### EXERCISE BRIEF
Give back exactly the lines of the material below that start at the line containing "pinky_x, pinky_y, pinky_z" and end at the line containing "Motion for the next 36", and no others.

### SUPPLIED RECORDS
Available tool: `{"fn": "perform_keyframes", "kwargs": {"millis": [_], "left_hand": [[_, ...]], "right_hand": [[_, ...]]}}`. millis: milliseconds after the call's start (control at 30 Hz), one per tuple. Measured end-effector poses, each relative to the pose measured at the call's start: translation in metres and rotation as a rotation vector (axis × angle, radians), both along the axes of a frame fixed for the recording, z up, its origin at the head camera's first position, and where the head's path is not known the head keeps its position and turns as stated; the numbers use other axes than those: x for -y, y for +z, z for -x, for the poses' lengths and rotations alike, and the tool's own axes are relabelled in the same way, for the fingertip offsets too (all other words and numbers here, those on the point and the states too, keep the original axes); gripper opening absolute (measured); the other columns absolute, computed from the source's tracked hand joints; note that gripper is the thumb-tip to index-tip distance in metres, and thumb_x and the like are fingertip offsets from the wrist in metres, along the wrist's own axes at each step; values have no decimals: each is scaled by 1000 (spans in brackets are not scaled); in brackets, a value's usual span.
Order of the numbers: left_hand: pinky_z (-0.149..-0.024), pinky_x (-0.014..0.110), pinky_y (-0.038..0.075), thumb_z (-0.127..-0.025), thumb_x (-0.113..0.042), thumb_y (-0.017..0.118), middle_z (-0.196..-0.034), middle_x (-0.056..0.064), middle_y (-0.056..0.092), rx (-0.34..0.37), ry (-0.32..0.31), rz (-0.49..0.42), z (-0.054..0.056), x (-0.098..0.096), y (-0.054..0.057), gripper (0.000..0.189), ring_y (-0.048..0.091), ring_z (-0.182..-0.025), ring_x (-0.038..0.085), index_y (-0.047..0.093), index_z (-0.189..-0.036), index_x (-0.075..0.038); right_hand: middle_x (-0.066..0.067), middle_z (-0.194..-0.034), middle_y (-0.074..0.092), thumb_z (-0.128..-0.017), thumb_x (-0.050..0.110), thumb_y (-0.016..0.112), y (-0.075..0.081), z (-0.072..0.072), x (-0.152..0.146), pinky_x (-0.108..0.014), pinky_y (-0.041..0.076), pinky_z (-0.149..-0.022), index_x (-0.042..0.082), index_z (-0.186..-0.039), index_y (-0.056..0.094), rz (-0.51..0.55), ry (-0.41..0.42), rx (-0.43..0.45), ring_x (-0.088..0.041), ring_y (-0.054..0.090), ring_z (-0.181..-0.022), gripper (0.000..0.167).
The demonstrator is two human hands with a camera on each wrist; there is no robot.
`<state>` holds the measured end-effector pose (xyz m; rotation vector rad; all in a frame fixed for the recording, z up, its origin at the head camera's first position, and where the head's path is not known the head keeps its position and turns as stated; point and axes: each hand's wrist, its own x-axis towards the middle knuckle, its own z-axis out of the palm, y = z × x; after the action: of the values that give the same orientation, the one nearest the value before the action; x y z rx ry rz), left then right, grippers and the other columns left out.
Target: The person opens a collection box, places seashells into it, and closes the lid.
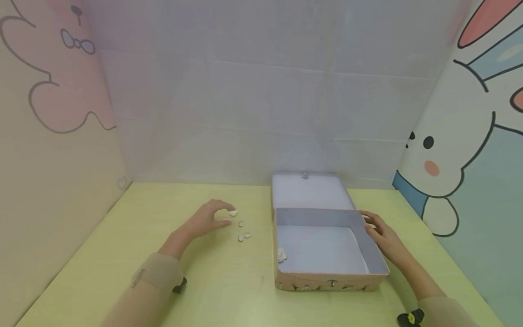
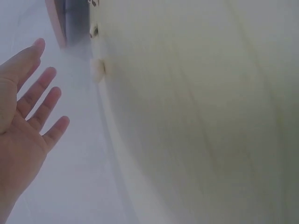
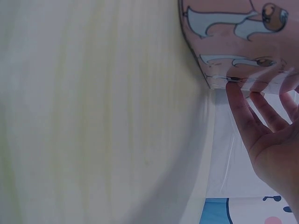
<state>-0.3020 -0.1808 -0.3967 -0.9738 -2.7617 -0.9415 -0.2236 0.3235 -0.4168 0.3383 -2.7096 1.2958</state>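
Beside several small whitish shell-like pieces point(image 1: 248, 235) on the table, my left hand point(image 1: 208, 220) reaches in from the left. Its thumb and fingers are spread around the farthest piece point(image 1: 233, 213), fingertips right at its edge. The left wrist view shows that hand point(image 2: 30, 112) with fingers extended and apart. An open pinkish suitcase-style box point(image 1: 318, 247) stands to the right, its lid point(image 1: 310, 193) folded back. My right hand point(image 1: 382, 234) touches the box's right side near the back corner. In the right wrist view its fingertips point(image 3: 232, 88) meet the printed side wall point(image 3: 233, 42).
Inside the box, a small white clump point(image 1: 282, 255) lies against the left wall. A pale yellow table point(image 1: 220, 290) carries everything. A white sheet point(image 1: 245, 113) hangs behind, with cartoon-printed panels point(image 1: 490, 204) at both sides.
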Motion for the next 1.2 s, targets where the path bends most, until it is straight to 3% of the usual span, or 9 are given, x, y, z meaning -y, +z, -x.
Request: {"fn": "perform_keyframes", "kwargs": {"millis": [233,600,733,833,900,1033,1200], "left_hand": [[-99,50,41,-83,-16,72,-116,9,64,88,40,69,8,8,-7,36,54,-112,31,63,-115,-3],[-85,40,49,-82,-16,72,-101,7,65,189,76,150,18,9,-17,33,57,-94,22,65,-112,-4],[-82,38,50,-83,-16,71,-96,7,65,200,68,171,20,8,-18,31,58,-90,22,65,-110,-3],[-83,38,51,-84,-18,71,-97,6,65,215,85,187,22,8,-21,30,59,-91,22,65,-110,-5],[-84,38,51,-84,-18,70,-98,6,66,226,93,192,24,8,-24,29,59,-92,22,65,-110,-5],[-84,37,51,-84,-17,71,-97,5,66,229,87,202,26,7,-28,28,59,-91,20,66,-109,-6],[-81,35,51,-83,-15,71,-92,3,65,213,63,199,26,6,-28,26,57,-86,17,67,-107,-4]], "right_hand": [[-32,-131,46,-101,19,41,-1,0,1,-19,48,-74,4,-141,34,6,1,4,-47,55,-108,43],[-32,-130,47,-101,17,41,-2,0,1,-19,49,-74,4,-141,34,4,14,-2,-43,56,-107,43],[-31,-129,49,-101,18,42,-4,2,0,-19,49,-75,4,-140,36,-10,2,-13,-16,60,-102,42],[-31,-128,49,-100,18,43,-5,2,0,-19,49,-75,4,-139,36,-6,1,-13,6,53,-95,42],[-31,-129,49,-100,18,43,-5,2,0,-19,49,-74,3,-139,36,-2,4,-11,12,50,-94,42],[-31,-128,49,-100,18,43,-5,2,1,-19,49,-75,3,-139,36,-5,-2,-11,7,52,-95,42],[-31,-129,50,-101,18,42,-4,3,2,-19,48,-75,3,-139,36,-26,-12,-15,-16,60,-101,42]]}}
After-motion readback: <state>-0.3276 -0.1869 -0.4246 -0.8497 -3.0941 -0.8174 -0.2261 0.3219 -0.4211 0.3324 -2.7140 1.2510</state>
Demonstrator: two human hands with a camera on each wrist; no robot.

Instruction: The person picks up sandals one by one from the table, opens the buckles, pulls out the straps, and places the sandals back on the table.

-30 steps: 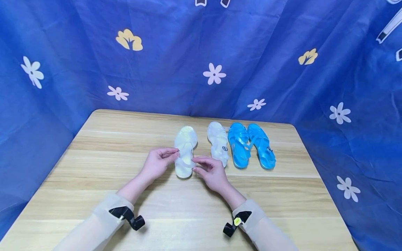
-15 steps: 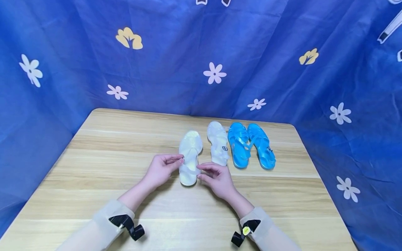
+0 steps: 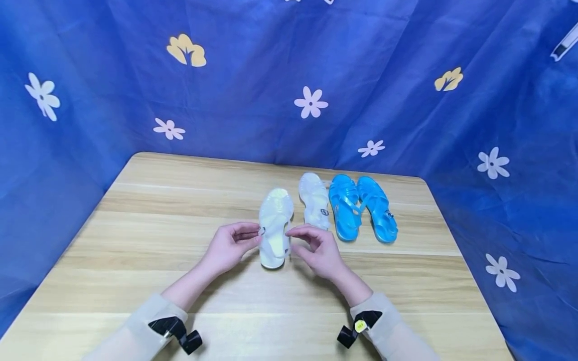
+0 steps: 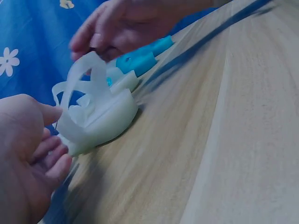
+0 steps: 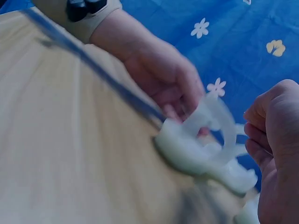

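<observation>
A translucent white sandal lies on the wooden table, toe pointing away, its heel strap arching up in the left wrist view. My left hand pinches the sandal's side by a small dark buckle. On the other side, my right hand has its index fingertip right at the sandal's edge, with its thumb spread apart from it. A second white sandal lies just beyond the right hand, its heel end partly hidden by the fingers.
Two blue sandals, one beside the white one and the other further right, lie on the wooden table. A blue curtain with flowers stands behind and around the table.
The white sandal between the hands has shifted slightly right and toward the body. The right thumb and index finger have parted, and their hold on the heel strap is released. Other sandals stay put.
</observation>
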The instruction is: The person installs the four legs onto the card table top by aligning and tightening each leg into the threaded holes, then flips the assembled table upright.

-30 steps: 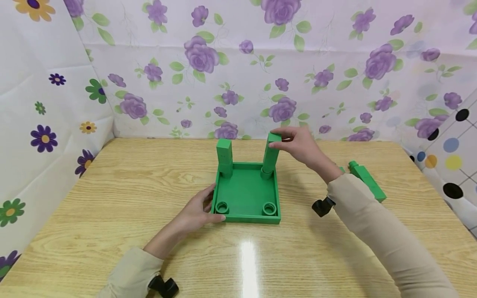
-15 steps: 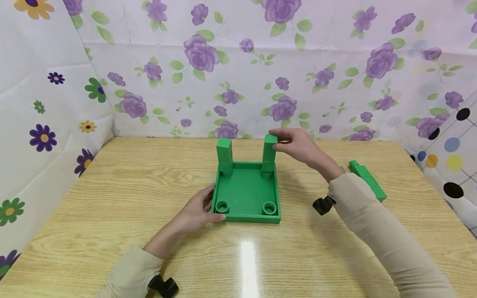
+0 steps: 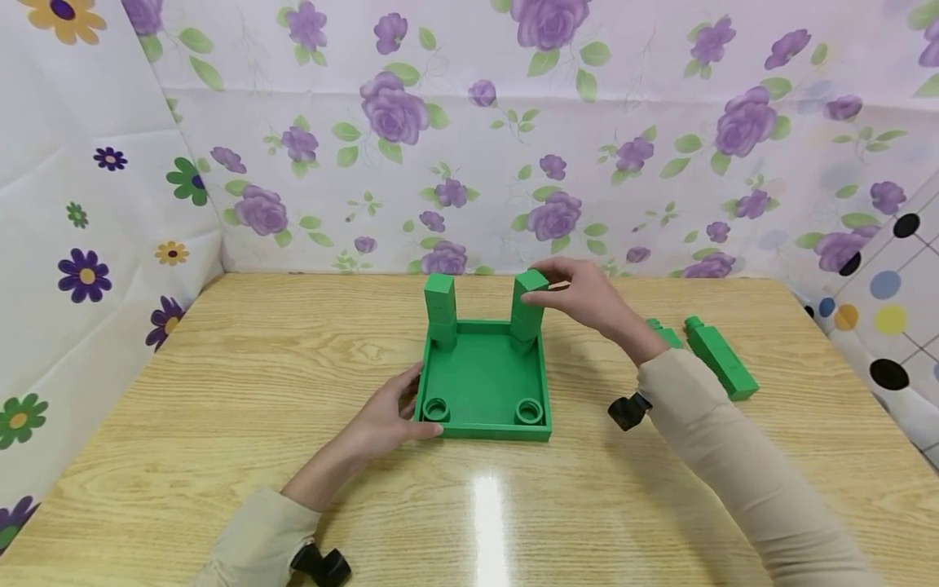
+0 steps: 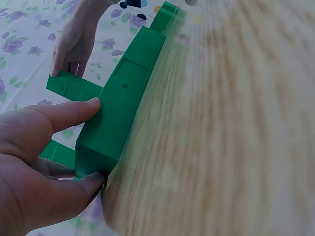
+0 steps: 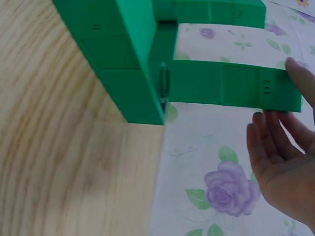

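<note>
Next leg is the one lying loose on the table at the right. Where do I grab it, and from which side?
Take the loose green leg across the middle of its long square body, coming down from above with the right hand. It lies flat, so its two long sides look open to the fingers. Its round peg end points away, towards the wall; leave that free. A second piece lies close on its left.

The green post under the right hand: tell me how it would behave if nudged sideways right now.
The green post looks like rigid plastic, so it would probably not bend. Tall and narrow, it seems apt to tip, though its foot sits in a corner socket of the green tray, which likely resists. The right hand grips its top and the left hand holds the tray's edge, so sliding seems unlikely.
</note>
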`<state>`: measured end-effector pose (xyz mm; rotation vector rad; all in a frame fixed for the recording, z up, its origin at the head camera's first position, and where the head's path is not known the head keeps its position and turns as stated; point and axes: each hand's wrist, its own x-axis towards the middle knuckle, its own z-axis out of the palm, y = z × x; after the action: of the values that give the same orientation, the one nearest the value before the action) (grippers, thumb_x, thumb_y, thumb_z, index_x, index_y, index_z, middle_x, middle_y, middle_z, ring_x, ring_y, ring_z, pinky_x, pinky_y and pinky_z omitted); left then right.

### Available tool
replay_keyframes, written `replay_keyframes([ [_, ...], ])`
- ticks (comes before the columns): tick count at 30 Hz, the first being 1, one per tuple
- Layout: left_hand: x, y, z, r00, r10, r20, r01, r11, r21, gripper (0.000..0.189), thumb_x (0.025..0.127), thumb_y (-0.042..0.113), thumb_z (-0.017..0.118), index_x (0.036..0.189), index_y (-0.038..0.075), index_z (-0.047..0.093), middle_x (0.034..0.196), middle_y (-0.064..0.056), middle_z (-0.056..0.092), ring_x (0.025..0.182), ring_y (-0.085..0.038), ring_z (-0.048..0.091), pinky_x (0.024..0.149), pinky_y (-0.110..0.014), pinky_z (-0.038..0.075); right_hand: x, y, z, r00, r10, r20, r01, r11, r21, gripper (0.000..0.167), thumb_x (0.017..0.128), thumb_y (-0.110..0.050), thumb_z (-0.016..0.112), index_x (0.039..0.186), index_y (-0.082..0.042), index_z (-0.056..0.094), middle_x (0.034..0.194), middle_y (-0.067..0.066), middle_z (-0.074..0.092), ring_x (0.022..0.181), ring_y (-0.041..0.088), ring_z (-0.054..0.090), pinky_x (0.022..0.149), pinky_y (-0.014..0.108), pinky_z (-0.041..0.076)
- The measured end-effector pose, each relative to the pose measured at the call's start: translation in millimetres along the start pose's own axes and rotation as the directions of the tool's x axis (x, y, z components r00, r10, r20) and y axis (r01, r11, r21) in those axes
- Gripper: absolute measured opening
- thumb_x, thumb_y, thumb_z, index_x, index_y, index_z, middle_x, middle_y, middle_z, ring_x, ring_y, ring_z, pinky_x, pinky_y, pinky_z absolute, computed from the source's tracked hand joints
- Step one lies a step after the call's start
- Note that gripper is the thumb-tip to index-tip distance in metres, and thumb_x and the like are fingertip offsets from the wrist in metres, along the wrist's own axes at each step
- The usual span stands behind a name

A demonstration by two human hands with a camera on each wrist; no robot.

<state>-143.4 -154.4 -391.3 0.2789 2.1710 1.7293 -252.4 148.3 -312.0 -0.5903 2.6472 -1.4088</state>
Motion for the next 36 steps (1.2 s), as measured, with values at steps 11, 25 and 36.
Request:
replay_keyframes([
  [11, -0.3, 0.2, 0.4, 1.0, 0.002, -0.002, -0.002, 1.0, -0.003, 0.095, 0.081, -0.003, 0.075, 0.154, 0.001, 0.014, 0.151, -0.022, 0.029, 0.14, -0.035, 0.025, 0.112, -0.043, 0.028, 0.5, 1.9, 16.2, 0.99, -0.025, -0.14, 0.014, 0.997, -0.08, 0.047, 0.085, -0.036, 0.076, 0.115, -0.006, 0.056, 0.106, 0.009, 0.061, 0.1, 0.024, 0.059, 0.079, 0.041, 0.052],
  [25, -1.3, -1.8, 0.3, 1.0, 0.001, 0.004, -0.001, 1.0, -0.017, 0.095, 0.081, -0.003, 0.074, 0.154, 0.001, 0.014, 0.151, -0.022, 0.029, 0.14, -0.036, 0.025, 0.111, -0.044, 0.029, 0.3, 10.8, -4.2, 0.981, -0.07, 0.18, 0.024, 0.968, 0.249, 0.06, 0.095, -0.019, 0.064, 0.149, -0.012, 0.038, 0.143, 0.009, 0.048, 0.13, 0.024, 0.044, 0.106, 0.046, 0.038],
  [36, -0.3, -2.9, -0.9, 0.999, 0.037, 0.023, -0.036, 0.999, -0.016, 0.093, 0.082, -0.004, 0.073, 0.154, 0.001, 0.014, 0.15, -0.022, 0.031, 0.14, -0.036, 0.026, 0.112, -0.045, 0.027, 3.3, 12.4, -5.0, 0.988, 0.008, 0.157, -0.041, 0.976, 0.212, 0.061, 0.09, -0.023, 0.071, 0.145, -0.014, 0.046, 0.143, 0.007, 0.046, 0.12, 0.027, 0.049, 0.102, 0.051, 0.039],
])
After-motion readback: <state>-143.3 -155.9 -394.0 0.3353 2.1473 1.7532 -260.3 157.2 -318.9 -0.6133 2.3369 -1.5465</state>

### SOLVED PROBLEM
- thumb_x, thumb_y, thumb_z, index_x, index_y, index_z, middle_x, middle_y, middle_z, ring_x, ring_y, ring_z, pinky_x, pinky_y, pinky_z absolute, computed from the source's tracked hand joints
- Step one lies a step after the call's start
- Note that gripper is the thumb-tip to index-tip distance in metres, and thumb_x and the like are fingertip offsets from the wrist in metres, along the wrist's own axes at each step
- The usual span stands behind a name

A demonstration by two human hands with a camera on each wrist; no robot.

<state>-143.4 -154.4 -391.3 0.2789 2.1710 1.7293 -252.4 148.3 -312.0 -0.5903 2.6472 -1.4088</state>
Motion for the next 36 steps (1.2 s), as measured, with values at steps 11, 25 and 36.

No more work remains for this exercise.